Contracts 101 – What Clauses Does Your Contract Need?

We hear this all the time – Most businesses that sell goods or services (so, most businesses) have contracts.  However, a lot of the businesses that come to our firm say the same thing: You have a contract, but either 1) You rarely get your clients to sign it, or 2) You got it online or from a peer and don’t really know if it’s comprehensive. 

First of all, let me say – I UNDERSTAND!  When you’re starting or running a business, who wants to focus on nitty gritty details like the provisions in your contract, or even make your clients sign them at all?  Many clients say it feels over-formal, or like you don’t trust your clients, to make them sign an agreement.  It’s common to just hope you’re covered with what you have, or just hope the other party will come through on their end of the bargain. 
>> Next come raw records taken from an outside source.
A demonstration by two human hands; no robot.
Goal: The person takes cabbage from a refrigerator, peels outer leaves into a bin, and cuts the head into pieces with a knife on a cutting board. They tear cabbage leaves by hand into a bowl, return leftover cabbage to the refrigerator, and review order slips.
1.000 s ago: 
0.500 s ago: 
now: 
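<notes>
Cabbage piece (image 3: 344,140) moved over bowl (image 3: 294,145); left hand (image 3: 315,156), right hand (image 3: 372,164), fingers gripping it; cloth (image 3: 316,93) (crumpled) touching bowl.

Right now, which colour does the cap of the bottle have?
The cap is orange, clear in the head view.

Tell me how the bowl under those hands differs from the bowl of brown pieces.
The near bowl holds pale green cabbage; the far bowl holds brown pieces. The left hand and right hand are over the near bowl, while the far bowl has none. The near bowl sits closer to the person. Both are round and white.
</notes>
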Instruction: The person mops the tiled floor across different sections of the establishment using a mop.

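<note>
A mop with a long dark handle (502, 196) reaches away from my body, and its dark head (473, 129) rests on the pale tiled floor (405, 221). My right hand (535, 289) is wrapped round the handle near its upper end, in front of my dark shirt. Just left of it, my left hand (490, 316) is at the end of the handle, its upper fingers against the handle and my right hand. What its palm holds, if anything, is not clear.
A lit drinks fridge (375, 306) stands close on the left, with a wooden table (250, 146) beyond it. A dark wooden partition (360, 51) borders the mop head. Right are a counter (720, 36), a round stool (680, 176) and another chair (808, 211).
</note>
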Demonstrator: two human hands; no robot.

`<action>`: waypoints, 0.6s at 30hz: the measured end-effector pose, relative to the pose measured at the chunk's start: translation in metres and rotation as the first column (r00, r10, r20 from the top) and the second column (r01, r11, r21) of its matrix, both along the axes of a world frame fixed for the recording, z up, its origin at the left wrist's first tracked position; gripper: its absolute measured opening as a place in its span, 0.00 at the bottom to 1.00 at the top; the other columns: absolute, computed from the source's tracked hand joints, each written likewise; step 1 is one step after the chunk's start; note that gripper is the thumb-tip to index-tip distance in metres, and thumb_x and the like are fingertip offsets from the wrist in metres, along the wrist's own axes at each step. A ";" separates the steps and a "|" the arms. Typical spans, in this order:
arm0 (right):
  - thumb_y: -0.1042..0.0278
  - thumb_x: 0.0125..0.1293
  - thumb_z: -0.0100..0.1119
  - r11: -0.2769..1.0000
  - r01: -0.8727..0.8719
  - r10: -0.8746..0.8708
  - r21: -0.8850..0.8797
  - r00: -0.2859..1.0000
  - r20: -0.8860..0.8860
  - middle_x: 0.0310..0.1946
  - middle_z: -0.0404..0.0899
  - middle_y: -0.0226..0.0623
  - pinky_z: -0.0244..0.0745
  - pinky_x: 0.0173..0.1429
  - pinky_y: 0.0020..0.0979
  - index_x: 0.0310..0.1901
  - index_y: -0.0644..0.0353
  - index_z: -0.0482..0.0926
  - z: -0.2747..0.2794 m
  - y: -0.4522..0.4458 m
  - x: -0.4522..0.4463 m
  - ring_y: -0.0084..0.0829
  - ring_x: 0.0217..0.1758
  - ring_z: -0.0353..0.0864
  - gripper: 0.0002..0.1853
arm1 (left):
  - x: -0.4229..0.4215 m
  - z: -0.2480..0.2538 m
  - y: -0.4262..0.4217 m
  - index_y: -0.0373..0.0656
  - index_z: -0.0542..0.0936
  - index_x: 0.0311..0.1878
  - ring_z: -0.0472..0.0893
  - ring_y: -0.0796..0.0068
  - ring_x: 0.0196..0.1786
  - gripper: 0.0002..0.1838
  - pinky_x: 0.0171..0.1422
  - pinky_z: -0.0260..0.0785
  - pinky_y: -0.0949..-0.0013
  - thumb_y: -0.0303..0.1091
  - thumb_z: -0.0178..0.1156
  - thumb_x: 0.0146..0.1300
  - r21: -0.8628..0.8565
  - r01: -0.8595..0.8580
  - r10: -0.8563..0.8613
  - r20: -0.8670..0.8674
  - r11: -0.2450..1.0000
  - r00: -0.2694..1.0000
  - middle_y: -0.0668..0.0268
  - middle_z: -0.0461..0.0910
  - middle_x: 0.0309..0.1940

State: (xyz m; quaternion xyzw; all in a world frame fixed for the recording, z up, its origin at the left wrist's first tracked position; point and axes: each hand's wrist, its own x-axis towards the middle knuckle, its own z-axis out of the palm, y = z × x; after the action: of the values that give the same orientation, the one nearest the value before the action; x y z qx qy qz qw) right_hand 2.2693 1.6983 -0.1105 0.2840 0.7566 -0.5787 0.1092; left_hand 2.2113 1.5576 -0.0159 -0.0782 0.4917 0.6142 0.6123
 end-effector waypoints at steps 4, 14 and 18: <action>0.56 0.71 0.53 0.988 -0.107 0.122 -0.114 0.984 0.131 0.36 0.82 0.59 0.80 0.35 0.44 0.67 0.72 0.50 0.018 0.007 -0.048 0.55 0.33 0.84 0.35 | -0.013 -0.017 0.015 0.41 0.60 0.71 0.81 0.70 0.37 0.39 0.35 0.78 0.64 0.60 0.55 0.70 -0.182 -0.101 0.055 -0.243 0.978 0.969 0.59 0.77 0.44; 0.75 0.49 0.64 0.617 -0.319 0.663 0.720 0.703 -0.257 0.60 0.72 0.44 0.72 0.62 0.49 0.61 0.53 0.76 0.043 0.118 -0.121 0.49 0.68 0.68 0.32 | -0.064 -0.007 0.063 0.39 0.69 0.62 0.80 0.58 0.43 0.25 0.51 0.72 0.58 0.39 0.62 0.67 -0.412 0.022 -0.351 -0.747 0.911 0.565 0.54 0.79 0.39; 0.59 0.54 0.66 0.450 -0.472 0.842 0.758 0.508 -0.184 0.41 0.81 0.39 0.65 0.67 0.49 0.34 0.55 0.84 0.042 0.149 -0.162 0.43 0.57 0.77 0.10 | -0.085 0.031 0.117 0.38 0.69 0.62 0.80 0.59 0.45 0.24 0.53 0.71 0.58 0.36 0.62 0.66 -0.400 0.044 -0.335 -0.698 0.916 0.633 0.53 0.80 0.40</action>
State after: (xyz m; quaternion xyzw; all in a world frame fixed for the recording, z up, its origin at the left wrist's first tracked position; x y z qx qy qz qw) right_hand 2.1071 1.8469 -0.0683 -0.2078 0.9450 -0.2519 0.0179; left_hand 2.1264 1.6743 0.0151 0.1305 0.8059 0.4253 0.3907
If you use these methods, maybe you’ll never run into an issue – Maybe your clients will all pay what they owe for the goods and services you offer, maybe you’ll never be facing an unhappy client with unrealistic expectations and the terms of your deal were never made clear, and maybe if you just continue to contact a client who is past-due on their balance they will ultimately pay what you owe.  However, no matter how good someone is at running their business, problems can arise.  The solution to problems, and often the greatest tool you have to prevent disputes from ever even occurring, is to have a clear contract that lays out each party’s rights and responsibilities.  That way, if the customer has a problem with the goods or services delivered, the payment is late, or there are any issues that arise, you can turn to the “four corners of the document” to head off those issues.

So – either you need a contract or have one and need to have it reviewed.  Wakefield Law is a great place to come to with those needs!  Often, we can review contracts on a flat fee basis and send revision suggestions with quick turnaround.  When we’re reviewing a contract, there are a few provisions that always need to be there.  Here are a few and why they are critical to the review:

1.      Parties to the Agreement:

This seems simple, but every contract has to make clear who the parties are.  Is it two individuals?  Is it an individual and a company?  Two companies?  This is really important because additional bodies of law can apply if a lawyer ultimately is hired, especially if both parties are considered “merchants.”  Another really important part of this provision that always comes up is if corporate parties are in good standing with the states where they do business.  If one party is ABC, LLC and the contract is signed by John Smith, the idea would be that John Smith was binding the LLC to the contract.  However, if ABC, LLC was an inactive corporation due to failure to pay LLC dues, it is possible that John Smith doing business as ABC, LLC could be individually responsible for compliance with the terms of the agreement.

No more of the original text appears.